Soft and Sweet: How to Make Traditional Japanese Castella Cake at Home

Soft and Sweet: How to Make Traditional Japanese Castella Cake at Home

Biobaeckerei – The Japanese Castella Cake is a timeless dessert known for its soft, moist texture and naturally sweet flavor from honey. Originally brought from Portugal to Japan in the 16th century, it has become one of the country’s most beloved cakes, often enjoyed with tea or as a light dessert.

Simple Ingredients, Authentic Taste

To create this sponge-like treat, you’ll need just a few pantry staples. Here’s what you’ll need:

  • 105g egg whites (from 3 cold eggs)
  • 120g granulated sugar
  • 1/2 tsp vinegar
  • 68g egg yolks (from 4 eggs)
  • 30g honey
  • 30g milk
  • 30g oil
  • 120g cake flour

Using cake flour is key to achieving the Castella’s signature fine and delicate crumb.

Also Read : Pad See Ew: The Comfort Food That Carries Thailand’s Heart

Step-by-Step Preparation for Perfect Texture

While the recipe uses simple ingredients, it requires precise technique to yield the perfect texture. Follow these detailed steps:

Whip the Egg Whites to Soft Peaks

Begin by whisking the cold egg whites and vinegar until foamy. Gradually add the sugar and continue to beat until soft peaks form. This whipped meringue creates the cake’s airy structure.

Prepare the Yolk Mixture

In a separate bowl, mix together the egg yolks, honey, milk, and oil until smooth. Sift in the cake flour gradually, stirring gently to prevent lumps.

Combine with Care

Gently fold the yolk mixture into the whipped egg whites in batches. Use a spatula to fold the mixture carefully—this ensures the air in the meringue is preserved, resulting in a light yet structured cake.

Bake with the Right Technique

Pour the batter into a parchment-lined baking pan. To keep the cake moist and prevent cracking, bake it using the water bath method (bain-marie) at 150°C (300°F) for about 60 minutes. This method provides gentle, even heat.

Let It Cool for the Best Texture

After baking, let the cake cool in the pan, then chill it slightly before slicing. The result? A soft, bouncy texture with a mild honey aroma. The surface should be golden brown, while the inside remains pale and uniform.

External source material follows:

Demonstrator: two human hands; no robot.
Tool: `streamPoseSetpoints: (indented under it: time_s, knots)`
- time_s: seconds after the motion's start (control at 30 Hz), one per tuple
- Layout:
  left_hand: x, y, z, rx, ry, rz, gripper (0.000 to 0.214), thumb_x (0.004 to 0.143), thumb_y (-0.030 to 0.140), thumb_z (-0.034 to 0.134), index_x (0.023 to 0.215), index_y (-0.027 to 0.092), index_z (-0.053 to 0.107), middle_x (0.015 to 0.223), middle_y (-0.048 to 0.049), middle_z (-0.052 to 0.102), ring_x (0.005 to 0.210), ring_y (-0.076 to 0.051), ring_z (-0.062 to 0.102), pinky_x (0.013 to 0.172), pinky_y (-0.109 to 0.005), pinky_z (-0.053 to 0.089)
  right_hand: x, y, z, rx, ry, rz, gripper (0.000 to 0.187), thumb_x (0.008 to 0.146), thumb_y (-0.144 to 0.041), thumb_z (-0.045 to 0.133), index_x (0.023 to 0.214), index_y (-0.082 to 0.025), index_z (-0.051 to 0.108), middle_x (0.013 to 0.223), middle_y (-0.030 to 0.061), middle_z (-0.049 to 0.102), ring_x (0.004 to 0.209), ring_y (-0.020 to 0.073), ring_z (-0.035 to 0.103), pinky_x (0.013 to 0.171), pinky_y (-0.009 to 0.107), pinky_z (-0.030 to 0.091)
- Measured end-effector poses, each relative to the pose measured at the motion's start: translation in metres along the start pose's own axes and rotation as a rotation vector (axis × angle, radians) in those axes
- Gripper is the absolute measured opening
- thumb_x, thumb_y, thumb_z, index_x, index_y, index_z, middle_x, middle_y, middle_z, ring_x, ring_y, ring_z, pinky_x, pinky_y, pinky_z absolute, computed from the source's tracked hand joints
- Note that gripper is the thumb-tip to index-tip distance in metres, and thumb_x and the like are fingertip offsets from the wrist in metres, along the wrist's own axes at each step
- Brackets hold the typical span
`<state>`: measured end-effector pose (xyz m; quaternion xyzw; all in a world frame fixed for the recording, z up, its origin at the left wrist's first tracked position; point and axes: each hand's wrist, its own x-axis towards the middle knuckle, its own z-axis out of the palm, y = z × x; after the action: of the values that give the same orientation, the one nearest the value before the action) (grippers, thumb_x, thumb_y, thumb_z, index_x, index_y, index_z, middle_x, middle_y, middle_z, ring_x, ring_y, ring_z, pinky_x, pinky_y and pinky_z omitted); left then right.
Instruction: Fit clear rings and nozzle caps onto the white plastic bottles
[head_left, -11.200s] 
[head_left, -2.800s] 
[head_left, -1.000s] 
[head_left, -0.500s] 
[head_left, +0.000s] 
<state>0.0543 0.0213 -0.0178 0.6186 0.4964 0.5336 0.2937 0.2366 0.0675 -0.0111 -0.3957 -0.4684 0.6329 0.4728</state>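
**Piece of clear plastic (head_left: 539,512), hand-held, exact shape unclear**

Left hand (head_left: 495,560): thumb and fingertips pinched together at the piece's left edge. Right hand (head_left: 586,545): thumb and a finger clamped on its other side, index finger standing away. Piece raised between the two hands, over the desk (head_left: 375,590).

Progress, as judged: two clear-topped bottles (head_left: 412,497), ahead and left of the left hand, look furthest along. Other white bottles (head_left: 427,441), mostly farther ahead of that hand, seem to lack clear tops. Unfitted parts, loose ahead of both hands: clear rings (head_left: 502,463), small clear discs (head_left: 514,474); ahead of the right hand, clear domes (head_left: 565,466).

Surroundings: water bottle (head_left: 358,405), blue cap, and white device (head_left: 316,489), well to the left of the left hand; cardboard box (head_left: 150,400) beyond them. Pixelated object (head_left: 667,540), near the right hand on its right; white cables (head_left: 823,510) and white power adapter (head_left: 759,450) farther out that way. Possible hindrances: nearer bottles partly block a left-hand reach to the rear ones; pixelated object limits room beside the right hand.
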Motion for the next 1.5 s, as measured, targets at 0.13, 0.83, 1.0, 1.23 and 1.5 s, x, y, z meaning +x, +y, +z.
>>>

A Taste of Japan’s Culinary Heritage

This Castella Cake isn’t just a dessert—it’s a piece of culinary history. From its Portuguese roots to its place in Japanese culture, the cake reflects centuries of refinement. Perfect for family gatherings, tea parties, or a homemade gift, this Castella recipe is sure to impress.

Final Notes

Whether you’re a fan of Japanese sweets or a home baker looking for something new, Castella Cake is a rewarding bake that brings elegance and comfort to the table. Just be sure to follow each step with care—the technique is as important as the ingredients.